Re-evaluation doesn’t mean iPads in the suites, though. “I call that an ‘amenity creep’. That’s not a fundamental change.” Rather, he argues, change comes through a rethink of what sophisticated hotels should really be like in the contemporary world. They should be increasingly residential, for example. “You want the experience in a hotel that you can’t get at home, but you want it to feel like home,” Schrager says. This experience should collect the best entertainment, bars and restaurants a city has to offer beneath a single roof. “You’re not really going to have to leave that hotel to get the best of everything.”

The change, in other words, comes through making hotels complement the time-strapped lifestyle of modern travellers.

Take porters (or, as Schrager calls them, bellmen). “Today, everybody’s cases are on wheels,” he says. “Everybody is used to going to the airport and lugging their suitcases a quarter of a mile to the plane. I think most people, they go to a hotel, they’d rather carry up their own bags and avoid having to give a tip and all the ceremony involved with that.”

Schrager’s latest venture, the Miami version of his Edition group and the Residences that sit above the hotel, opens early next year. This follows the opening of the Istanbul Edition, while London’s Edition is slated to open this coming northern hemisphere autumn.

At Public Chicago, Schrager’s most recent US project, the culinary creations of award-winning chef Jean-Georges Vongerichten come delivered in paper bags. “That’s the best part about it,” says Schrager, who never underestimates the power of a good surprise. His projects are full of them.

The best part is actually the shift in value. Porters are a significant expense for hotel management. Room service around the clock requires chefs around the clock, too. Remove the gold buttons, epaulets and fine bone china – features most guests don’t care about – and, as Schrager notes, “you’re allowed to charge less for your room rate”. Public Chicago offers rooms for less than $250

a night, with affordable room service. The project represents an unprecedented step towards making the sophisticated hotel accessible to a wider audience. (A Public New York is currently under construction.)

Perhaps the idea of scaling things back is surprising from a man who once ran a club famed for burying its floor beneath 10cm of glitter for New Year’s Eve. But Schrager’s vision remains rooted in luxury, just of a simplified kind. “When you’re in a place that has great style and it’s been done in an effortless kind of way and feels simple, it’s comfortable by definition.” Besides, he says, simple luxury has another name too: good taste.

Taste is both the most enduring and most revolutionary of Schrager’s touchstones. Steve Jobs is a notable influence here, and Schrager cites Jobs’s ability to intuit needs that consumers didn’t know they had, to appeal to a sensibility that transcends specific demographics.
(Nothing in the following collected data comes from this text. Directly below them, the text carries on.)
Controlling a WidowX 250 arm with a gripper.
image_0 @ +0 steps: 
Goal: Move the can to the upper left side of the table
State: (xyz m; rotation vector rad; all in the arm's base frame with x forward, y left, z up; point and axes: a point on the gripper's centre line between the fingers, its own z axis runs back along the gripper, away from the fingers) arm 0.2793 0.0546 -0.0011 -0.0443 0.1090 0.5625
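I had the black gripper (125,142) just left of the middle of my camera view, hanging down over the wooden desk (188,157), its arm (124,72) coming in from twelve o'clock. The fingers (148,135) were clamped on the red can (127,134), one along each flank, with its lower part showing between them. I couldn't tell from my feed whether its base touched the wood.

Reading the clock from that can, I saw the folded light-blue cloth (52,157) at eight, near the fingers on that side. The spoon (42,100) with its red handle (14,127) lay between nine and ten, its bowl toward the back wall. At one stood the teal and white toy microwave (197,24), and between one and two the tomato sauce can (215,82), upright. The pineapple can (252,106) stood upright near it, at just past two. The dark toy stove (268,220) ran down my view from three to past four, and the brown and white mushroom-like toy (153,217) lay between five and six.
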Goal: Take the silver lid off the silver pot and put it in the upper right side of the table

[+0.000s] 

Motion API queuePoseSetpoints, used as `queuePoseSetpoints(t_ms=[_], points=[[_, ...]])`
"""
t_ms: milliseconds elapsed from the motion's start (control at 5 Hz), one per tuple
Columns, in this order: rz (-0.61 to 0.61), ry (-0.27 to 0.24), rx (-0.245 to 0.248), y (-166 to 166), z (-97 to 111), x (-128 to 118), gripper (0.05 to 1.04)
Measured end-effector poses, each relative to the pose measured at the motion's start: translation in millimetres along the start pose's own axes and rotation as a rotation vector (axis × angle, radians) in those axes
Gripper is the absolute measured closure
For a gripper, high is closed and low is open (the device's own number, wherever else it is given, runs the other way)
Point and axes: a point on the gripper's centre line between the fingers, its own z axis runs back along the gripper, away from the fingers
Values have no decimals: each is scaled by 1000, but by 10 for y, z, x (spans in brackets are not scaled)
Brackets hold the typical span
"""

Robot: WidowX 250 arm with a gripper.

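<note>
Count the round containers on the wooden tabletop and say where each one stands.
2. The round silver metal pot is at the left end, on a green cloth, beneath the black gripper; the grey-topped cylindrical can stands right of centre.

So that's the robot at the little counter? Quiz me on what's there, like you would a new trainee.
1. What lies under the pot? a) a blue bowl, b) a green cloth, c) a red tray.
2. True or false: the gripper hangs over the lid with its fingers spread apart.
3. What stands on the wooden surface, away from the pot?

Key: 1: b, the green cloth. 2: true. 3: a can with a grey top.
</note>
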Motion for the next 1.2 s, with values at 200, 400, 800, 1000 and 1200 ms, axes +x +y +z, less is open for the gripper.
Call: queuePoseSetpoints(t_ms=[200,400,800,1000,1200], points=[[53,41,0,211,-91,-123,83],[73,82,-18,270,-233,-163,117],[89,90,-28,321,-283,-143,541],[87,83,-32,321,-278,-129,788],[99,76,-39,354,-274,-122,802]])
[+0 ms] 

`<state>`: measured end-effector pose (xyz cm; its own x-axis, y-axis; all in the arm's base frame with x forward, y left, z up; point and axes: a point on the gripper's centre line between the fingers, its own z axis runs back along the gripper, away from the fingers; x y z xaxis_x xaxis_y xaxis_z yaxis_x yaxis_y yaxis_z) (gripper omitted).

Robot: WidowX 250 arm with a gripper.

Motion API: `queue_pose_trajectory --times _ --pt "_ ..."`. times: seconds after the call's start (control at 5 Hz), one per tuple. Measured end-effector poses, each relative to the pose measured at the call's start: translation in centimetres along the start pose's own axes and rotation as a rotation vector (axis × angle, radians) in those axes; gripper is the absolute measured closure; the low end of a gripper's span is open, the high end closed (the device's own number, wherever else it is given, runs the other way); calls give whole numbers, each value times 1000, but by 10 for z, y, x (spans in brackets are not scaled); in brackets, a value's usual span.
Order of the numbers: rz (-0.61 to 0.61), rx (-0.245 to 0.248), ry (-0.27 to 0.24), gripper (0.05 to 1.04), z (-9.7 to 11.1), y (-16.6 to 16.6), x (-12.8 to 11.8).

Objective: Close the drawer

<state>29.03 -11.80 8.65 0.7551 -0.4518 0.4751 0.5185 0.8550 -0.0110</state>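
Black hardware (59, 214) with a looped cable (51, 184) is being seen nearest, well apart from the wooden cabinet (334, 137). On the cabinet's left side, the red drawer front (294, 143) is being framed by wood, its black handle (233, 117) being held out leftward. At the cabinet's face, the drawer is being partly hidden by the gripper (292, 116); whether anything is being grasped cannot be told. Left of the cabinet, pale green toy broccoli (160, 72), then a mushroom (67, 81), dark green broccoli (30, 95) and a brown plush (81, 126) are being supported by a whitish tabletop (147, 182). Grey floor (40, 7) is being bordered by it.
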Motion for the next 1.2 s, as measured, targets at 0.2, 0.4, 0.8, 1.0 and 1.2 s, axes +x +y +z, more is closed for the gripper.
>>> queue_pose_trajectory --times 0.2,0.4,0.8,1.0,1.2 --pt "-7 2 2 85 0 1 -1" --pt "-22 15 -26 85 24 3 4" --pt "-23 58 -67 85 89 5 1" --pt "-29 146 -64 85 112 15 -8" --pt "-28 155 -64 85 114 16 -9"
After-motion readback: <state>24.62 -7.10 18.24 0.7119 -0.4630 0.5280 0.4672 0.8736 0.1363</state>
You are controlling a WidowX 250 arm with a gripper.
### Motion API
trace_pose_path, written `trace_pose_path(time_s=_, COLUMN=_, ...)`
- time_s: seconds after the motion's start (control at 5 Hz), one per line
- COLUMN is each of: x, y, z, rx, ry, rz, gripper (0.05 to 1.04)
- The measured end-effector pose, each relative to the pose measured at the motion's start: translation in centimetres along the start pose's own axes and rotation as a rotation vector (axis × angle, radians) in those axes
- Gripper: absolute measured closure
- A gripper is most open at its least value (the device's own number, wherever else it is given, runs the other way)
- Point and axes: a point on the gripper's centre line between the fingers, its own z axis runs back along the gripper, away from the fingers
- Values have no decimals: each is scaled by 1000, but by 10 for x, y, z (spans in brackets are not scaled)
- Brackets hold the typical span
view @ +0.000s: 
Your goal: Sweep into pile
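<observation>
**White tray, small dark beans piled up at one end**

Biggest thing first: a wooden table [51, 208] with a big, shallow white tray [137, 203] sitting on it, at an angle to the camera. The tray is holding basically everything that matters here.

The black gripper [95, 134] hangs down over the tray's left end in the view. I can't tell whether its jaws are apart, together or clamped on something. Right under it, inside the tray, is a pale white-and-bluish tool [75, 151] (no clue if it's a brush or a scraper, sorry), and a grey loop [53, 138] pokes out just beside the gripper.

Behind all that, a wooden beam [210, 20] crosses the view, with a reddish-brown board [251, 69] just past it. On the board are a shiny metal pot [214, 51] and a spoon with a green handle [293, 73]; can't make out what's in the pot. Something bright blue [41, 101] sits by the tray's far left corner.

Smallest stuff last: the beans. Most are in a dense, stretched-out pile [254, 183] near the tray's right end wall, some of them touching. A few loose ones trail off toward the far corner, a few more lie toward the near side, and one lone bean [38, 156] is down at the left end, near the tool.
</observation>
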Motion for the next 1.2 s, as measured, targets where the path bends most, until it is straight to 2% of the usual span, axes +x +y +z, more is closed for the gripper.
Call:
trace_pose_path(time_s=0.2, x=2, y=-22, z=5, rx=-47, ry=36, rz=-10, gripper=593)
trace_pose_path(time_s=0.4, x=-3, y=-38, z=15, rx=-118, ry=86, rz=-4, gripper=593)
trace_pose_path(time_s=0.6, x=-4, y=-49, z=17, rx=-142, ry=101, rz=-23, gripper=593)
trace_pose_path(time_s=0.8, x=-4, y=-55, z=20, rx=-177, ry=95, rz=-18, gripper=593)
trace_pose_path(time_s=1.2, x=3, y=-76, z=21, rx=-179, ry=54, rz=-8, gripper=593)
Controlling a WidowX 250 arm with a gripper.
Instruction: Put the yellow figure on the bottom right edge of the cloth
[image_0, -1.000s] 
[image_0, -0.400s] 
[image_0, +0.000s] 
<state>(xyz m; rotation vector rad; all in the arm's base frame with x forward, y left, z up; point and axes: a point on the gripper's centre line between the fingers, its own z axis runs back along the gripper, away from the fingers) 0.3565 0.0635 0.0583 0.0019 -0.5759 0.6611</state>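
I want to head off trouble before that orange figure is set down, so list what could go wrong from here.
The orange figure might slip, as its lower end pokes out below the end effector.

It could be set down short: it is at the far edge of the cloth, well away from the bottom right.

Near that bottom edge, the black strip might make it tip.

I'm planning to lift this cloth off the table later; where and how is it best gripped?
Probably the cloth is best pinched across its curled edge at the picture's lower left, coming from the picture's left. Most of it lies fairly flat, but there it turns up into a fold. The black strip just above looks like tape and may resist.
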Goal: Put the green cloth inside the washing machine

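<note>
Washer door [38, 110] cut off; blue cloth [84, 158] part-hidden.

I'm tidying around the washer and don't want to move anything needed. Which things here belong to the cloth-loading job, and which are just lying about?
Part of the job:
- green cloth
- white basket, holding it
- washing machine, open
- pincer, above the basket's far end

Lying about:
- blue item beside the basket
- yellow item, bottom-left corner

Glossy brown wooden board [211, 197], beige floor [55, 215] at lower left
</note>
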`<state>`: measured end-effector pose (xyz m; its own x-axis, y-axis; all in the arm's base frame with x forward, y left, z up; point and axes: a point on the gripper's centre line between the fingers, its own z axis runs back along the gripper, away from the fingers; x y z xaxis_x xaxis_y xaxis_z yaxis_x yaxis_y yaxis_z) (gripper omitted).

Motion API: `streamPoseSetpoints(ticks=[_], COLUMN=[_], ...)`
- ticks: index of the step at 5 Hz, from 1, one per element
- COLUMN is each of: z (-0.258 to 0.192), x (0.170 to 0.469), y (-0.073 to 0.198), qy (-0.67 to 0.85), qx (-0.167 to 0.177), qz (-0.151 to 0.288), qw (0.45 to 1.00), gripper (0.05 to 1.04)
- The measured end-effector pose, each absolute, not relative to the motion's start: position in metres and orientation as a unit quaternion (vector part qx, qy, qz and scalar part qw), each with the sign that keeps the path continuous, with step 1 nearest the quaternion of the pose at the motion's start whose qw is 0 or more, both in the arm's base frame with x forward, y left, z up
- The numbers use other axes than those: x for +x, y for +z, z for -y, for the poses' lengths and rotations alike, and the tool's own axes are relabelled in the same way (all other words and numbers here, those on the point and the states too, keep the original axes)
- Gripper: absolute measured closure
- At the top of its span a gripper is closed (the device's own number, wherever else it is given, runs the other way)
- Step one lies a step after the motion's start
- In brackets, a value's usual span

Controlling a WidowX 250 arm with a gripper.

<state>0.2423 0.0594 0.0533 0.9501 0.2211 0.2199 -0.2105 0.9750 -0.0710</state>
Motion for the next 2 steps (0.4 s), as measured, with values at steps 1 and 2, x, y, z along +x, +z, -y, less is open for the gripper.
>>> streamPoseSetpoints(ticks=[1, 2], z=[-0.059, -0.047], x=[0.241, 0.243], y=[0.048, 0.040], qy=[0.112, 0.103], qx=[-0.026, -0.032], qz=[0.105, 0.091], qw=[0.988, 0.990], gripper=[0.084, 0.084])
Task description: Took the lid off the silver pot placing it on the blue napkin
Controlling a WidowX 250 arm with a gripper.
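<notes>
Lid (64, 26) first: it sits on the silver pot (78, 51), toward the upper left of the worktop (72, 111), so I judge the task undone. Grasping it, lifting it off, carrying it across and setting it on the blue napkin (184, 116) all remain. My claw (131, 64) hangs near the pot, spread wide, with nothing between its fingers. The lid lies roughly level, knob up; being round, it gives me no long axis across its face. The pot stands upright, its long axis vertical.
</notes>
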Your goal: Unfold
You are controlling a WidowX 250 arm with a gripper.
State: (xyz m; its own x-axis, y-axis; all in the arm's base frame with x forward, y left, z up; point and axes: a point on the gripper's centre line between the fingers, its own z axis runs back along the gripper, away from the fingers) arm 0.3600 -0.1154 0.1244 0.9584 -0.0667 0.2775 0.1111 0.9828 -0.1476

For Schrager, demographics have always been less important than catering to a sensibility. “It’s like when you look at a potential lover. There’s a kind of visceral response.” What he means by sensibility is ineffable but real, an individual’s feel for things – in Schrager’s case, their appreciation for good design and openness to new experiences. A certain type of person buys Apple computers.

A certain type of person frequents Schrager hotels. Increasingly, other hotels will seek out “their” person and sculpt an identity to cultivate the relationship. To do this well, Schrager says, hotels must throw away the stylebook and be creative.

He has similar advice for future hoteliers. “Keep trying new things. Don’t get complacent. Shake things up. Disrupt the status quo. Try and come up with your own idea, the next generation of hotels from your perspective. Do something special.”

Basically, do what he did by doing something completely different. Figure that one out and you could become a legend too.